= Chutzpah =

Presumptuous audacity

Chutzpah (/ˈxʊtspə, ˈhʊt-/; חוצפּה) is the quality of audacity, for good or for bad. The word derives from the Hebrew ḥuṣpā (חֻצְפָּה), meaning "insolence", "cheek" or "audacity". Thus, the original Yiddish word has a strongly negative connotation, but the form which entered English as a Yiddishism in American English has taken on a broader meaning, having been popularized through vernacular use in film, literature, and television. In American English the word is sometimes interpreted—particularly in business parlance—as meaning the amount of courage, mettle or ardor that an individual has.

==Etymology==
The term entered the English language some time between 1890–95 from Yiddish חוצפּה (ḥuṣpâ). It was used in Mishnaic Hebrew, חוֹצְפָּה (ḥôṣǝpâ), from חָצַף (ḥāṣap, “to be insolent”), though it is believed to come initially from Aramaic, חֲצִיפָא (ḥăṣîpāʾ), חֲצַף (ḥaṣap, “to be barefaced, insolent”).
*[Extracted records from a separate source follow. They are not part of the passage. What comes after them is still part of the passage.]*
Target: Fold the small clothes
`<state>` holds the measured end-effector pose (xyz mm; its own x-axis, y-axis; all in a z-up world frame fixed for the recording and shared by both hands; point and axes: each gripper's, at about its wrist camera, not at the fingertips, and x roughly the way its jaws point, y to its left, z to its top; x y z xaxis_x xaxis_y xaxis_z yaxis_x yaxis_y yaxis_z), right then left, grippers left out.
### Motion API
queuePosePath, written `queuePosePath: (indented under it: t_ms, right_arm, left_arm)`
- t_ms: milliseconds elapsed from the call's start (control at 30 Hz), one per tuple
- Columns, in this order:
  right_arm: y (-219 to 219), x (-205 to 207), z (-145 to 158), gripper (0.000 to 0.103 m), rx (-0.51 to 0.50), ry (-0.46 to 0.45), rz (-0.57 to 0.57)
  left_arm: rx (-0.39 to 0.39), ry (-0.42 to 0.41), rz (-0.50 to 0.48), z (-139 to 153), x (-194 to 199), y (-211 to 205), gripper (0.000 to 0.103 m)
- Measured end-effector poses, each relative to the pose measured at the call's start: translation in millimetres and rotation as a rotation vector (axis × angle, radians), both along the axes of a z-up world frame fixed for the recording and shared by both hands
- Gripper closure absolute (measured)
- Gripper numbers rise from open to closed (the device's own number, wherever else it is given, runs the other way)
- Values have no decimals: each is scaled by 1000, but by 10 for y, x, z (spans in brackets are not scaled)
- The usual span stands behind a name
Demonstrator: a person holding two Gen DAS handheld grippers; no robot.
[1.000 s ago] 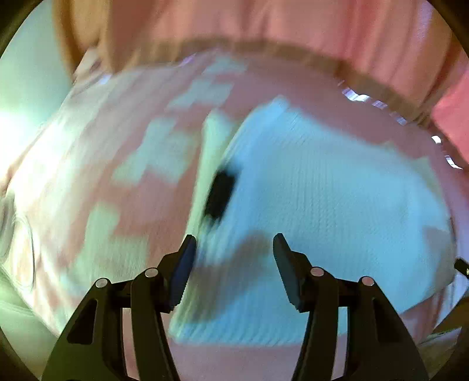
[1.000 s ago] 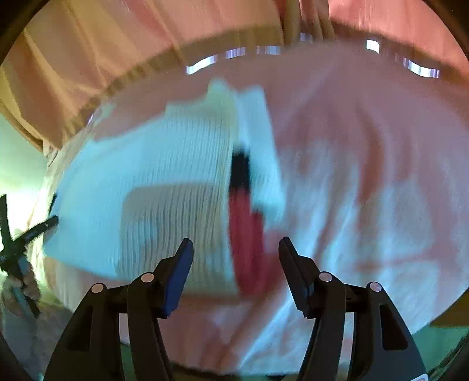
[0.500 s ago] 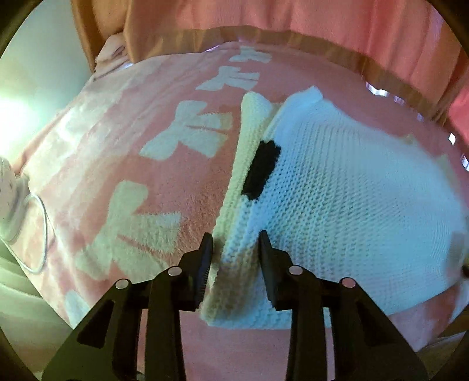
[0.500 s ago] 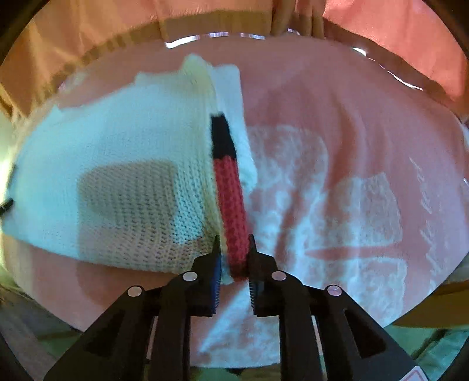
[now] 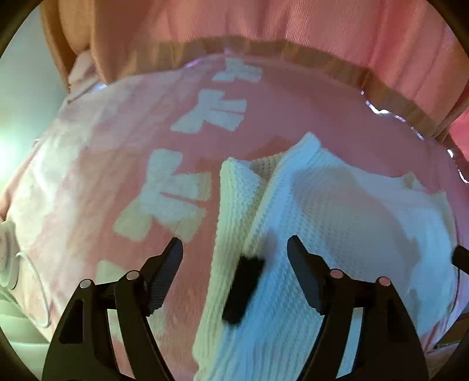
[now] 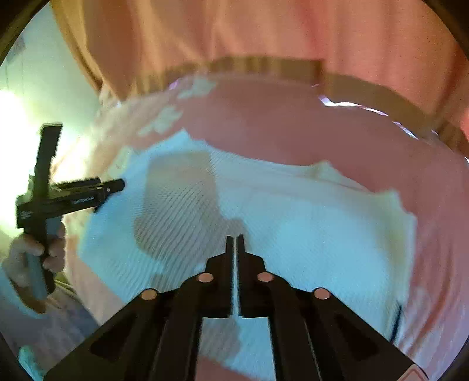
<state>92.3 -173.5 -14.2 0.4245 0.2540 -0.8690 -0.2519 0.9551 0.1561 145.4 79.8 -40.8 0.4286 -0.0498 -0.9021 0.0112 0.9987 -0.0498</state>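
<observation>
A white knitted garment (image 5: 337, 222) lies folded on a pink blanket; it also shows in the right wrist view (image 6: 293, 228). A black patch (image 5: 241, 290) sits on its left folded edge. My left gripper (image 5: 234, 252) is open and empty, with its fingers either side of that edge and the patch. My right gripper (image 6: 235, 243) is shut with nothing visible between the jaws, held over the middle of the garment. The left gripper also shows in the right wrist view (image 6: 108, 187), at the garment's left end, held by a hand.
The pink blanket (image 5: 176, 181) with pale bow shapes covers the surface. A pink curtain (image 5: 263, 23) hangs behind it. A white cable and plug (image 5: 11, 263) lie at the blanket's left edge.
Both grippers had closed on the garment's edges half a second ago. The left has since opened and let go. The right has lifted away shut, and the red and black strip is out of its view.
</observation>
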Motion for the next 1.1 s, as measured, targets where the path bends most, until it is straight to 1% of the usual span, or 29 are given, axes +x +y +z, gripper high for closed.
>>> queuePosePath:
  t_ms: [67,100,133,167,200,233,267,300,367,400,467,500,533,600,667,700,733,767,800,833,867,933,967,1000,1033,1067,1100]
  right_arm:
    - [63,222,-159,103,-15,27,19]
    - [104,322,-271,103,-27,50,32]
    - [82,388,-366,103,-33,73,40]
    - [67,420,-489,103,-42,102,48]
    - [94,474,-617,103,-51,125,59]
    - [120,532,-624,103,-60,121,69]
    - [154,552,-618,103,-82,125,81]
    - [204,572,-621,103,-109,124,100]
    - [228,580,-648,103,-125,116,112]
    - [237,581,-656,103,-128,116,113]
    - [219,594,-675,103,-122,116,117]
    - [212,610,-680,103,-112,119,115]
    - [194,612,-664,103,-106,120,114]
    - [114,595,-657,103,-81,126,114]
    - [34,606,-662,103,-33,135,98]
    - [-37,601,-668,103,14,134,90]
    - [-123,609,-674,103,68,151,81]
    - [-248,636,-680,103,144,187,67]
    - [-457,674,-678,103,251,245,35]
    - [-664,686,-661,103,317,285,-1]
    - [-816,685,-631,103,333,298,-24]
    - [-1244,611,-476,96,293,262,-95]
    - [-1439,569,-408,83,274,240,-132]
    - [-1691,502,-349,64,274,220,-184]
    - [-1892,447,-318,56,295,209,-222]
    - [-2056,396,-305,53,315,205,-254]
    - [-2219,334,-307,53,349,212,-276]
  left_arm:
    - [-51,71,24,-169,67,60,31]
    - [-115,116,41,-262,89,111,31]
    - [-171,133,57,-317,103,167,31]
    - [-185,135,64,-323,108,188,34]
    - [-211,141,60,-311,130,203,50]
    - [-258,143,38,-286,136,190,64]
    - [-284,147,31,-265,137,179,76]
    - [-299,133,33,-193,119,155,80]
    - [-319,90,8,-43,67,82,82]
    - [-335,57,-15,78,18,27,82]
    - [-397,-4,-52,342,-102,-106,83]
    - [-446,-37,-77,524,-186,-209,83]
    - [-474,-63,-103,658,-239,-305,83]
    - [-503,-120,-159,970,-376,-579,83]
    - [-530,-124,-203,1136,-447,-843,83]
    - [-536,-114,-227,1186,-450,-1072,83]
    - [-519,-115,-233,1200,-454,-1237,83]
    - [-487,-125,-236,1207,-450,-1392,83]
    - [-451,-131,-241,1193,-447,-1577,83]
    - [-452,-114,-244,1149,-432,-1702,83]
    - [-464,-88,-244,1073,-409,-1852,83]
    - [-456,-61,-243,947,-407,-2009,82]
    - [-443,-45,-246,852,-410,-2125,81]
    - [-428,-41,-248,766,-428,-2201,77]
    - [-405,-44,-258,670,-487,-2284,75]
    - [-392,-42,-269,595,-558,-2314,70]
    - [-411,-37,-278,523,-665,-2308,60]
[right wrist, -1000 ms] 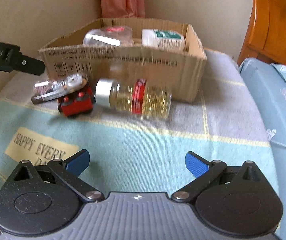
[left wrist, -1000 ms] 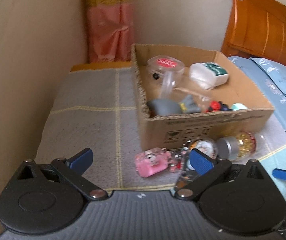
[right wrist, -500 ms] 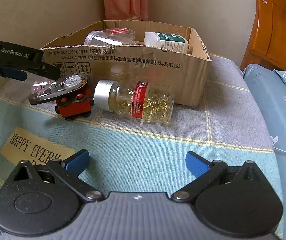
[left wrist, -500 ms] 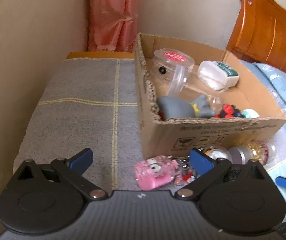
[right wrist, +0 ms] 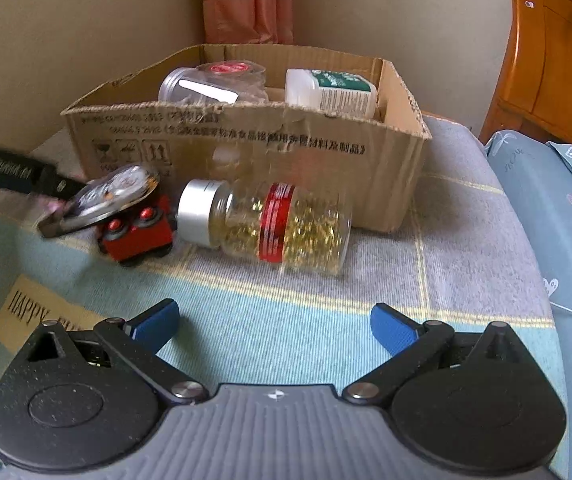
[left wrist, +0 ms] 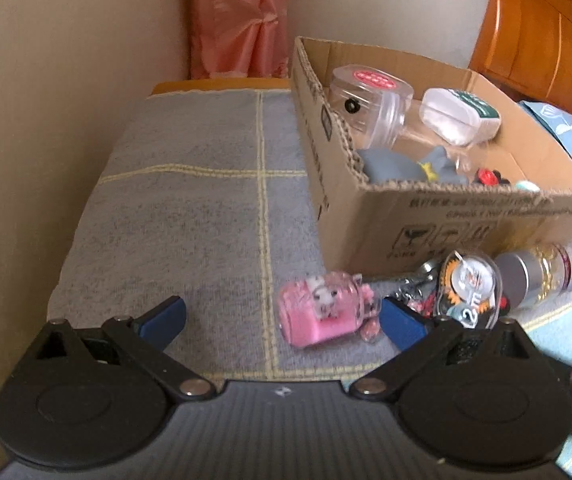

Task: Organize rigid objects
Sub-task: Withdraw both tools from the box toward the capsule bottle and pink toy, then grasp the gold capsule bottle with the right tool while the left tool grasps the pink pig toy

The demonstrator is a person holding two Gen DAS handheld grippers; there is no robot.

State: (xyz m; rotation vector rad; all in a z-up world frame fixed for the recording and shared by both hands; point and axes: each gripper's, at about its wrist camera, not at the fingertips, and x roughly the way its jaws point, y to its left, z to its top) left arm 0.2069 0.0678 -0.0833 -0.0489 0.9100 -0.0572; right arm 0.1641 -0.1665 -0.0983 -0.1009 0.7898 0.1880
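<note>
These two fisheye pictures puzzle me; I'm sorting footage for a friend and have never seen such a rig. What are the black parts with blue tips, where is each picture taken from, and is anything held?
The black parts are handheld two-finger grippers, one in each of a person's hands, each with a camera looking along its blue fingers. One view is from the left gripper, the other from the right gripper. Both are open and hold nothing. On the blanket stands a cardboard box already holding bottles and toys. In front of it lie a capsule bottle, a red toy car, a clear oval case and a pink toy.
</note>
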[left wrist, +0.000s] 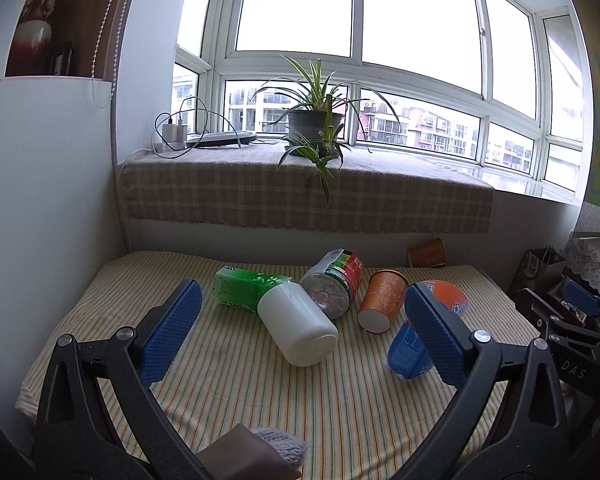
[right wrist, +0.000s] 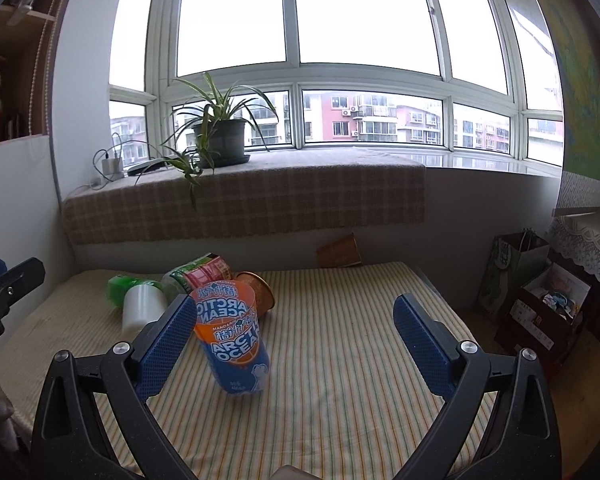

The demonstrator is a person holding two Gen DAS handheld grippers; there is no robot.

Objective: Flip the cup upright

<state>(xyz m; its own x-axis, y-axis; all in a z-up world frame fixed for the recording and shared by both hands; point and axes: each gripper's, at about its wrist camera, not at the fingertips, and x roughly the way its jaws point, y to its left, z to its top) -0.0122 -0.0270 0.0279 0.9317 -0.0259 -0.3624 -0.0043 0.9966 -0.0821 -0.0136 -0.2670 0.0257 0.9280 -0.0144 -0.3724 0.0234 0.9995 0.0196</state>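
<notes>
Several cups lie on a striped mattress (left wrist: pixel 228 392). A white cup (left wrist: pixel 298 326) lies on its side between my left gripper's fingers, farther off. My left gripper (left wrist: pixel 304 338) is open and empty. An orange patterned cup (left wrist: pixel 380 300) lies on its side, bottom toward me. An orange-and-blue Arctic Ocean cup (right wrist: pixel 232 340) lies tilted just right of my right gripper's left finger (right wrist: pixel 168 344); it also shows in the left wrist view (left wrist: pixel 410 350). My right gripper (right wrist: pixel 296 350) is open and empty.
A green wrapped cup (left wrist: pixel 240 288) and a red-and-green labelled jar (left wrist: pixel 332 284) lie behind the white cup. Another orange cup (right wrist: pixel 340 252) lies against the back wall. A potted plant (left wrist: pixel 314 124) stands on the sill. Bags and boxes (right wrist: pixel 540 308) sit right of the mattress.
</notes>
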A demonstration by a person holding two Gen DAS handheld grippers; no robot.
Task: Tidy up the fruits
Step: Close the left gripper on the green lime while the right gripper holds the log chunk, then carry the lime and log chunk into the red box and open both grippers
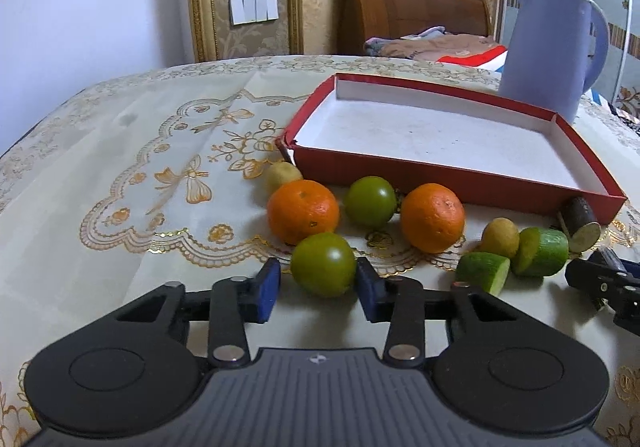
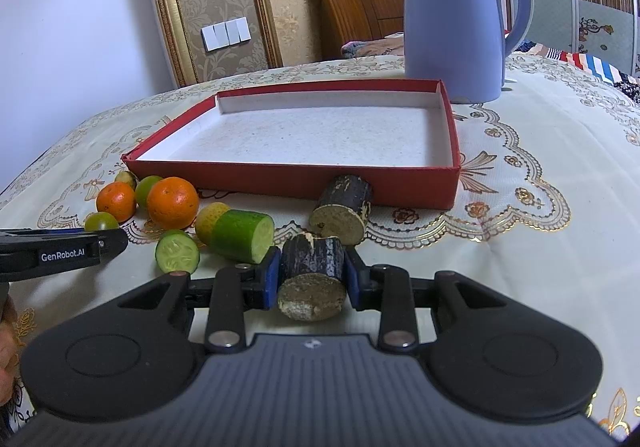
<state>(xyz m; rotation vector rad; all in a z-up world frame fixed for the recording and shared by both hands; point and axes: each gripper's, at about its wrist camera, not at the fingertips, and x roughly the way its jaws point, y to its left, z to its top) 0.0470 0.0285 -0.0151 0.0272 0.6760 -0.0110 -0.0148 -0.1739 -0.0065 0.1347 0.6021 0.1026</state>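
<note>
A round green fruit point(image 1: 323, 265) lies on the tablecloth between the blue pads of my left gripper point(image 1: 318, 279). The right pad touches it and a gap shows at the left pad, so the jaws are open. Behind it lie two oranges point(image 1: 303, 213) point(image 1: 433, 217) and another green fruit point(image 1: 371, 201). My right gripper point(image 2: 310, 267) is shut on a dark-barked cane chunk point(image 2: 312, 279). A second cane chunk point(image 2: 344, 207) leans against the red box point(image 2: 280, 177), which is empty with a white floor.
Two cucumber pieces point(image 2: 244, 235) point(image 2: 178, 251) and a small yellow fruit point(image 2: 210, 221) lie between the grippers. A lilac kettle point(image 2: 452, 27) stands behind the box's right corner. The floral cloth point(image 1: 140, 151) stretches left of the box.
</note>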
In Hebrew, chutzpah is used indignantly, to describe someone who has overstepped the boundaries of accepted behavior. In traditional usage, the word expresses a strong sense of disapproval, condemnation and outrage.

Leo Rosten in The Joys of Yiddish defines chutzpah as "gall, brazen nerve, effrontery, incredible 'guts', presumption plus arrogance such as no other word and no other language can do justice to". In this sense, chutzpah expresses both strong disapproval and condemnation. In the same work, Rosten also defines the term as "that quality enshrined in a man who, having killed his mother and father, throws himself on the mercy of the court because he is an orphan".

Chutzpah amounts to a total denial of personal responsibility, which renders others speechless and incredulous.

The cognate of ḥuṣpāh in Classical Arabic, ALA (حصافة), does not mean "impudence" or "cheekiness" or anything similar, but rather "sound judgment".

== Rabbinical literature ==

Rabbi Harold M. Schulweis distinguishes the meaning of chutzpah as stubbornness and contrariness from what he calls a tradition of "spiritual audacity" or "chutzpah klapei shmaya":

We are conventionally raised to believe that Jewish faith demands unwavering obedience to the law and the *law-giver. That attitude tends to cultivate a temperament of compliance and passivity. For conventional thinking, "talking back to God" smacks of heresy. But a significant genre of religious, moral and spiritual audacity toward the divine authority—"chutzpah klapei shmaya"—finds a place of honor in Jewish religious thought.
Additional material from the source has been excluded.